- **Information provided**
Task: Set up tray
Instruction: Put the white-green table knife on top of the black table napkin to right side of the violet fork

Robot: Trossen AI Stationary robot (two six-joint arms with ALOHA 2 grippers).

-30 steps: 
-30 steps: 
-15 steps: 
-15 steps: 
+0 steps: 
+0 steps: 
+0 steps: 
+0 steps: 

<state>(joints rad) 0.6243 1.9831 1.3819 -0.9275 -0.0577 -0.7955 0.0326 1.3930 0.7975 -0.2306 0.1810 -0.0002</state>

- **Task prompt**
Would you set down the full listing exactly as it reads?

- **Completed exercise**
Task: Set up tray
Instruction: Put the white-green table knife on top of the black table napkin to right side of the violet fork

Robot: Trossen AI Stationary robot (two six-joint arms with ALOHA 2 grippers).

-30 steps: 
-30 steps: 
-15 steps: 
-15 steps: 
+0 steps: 
+0 steps: 
+0 steps: 
+0 steps: 

<state>(joints rad) 0.6243 1.9831 1.3819 -0.9275 -0.0577 -0.7955 0.0326 1.3930 0.7975 -0.2306 0.1810 -0.0002</state>

Exercise complete, with nothing further to add.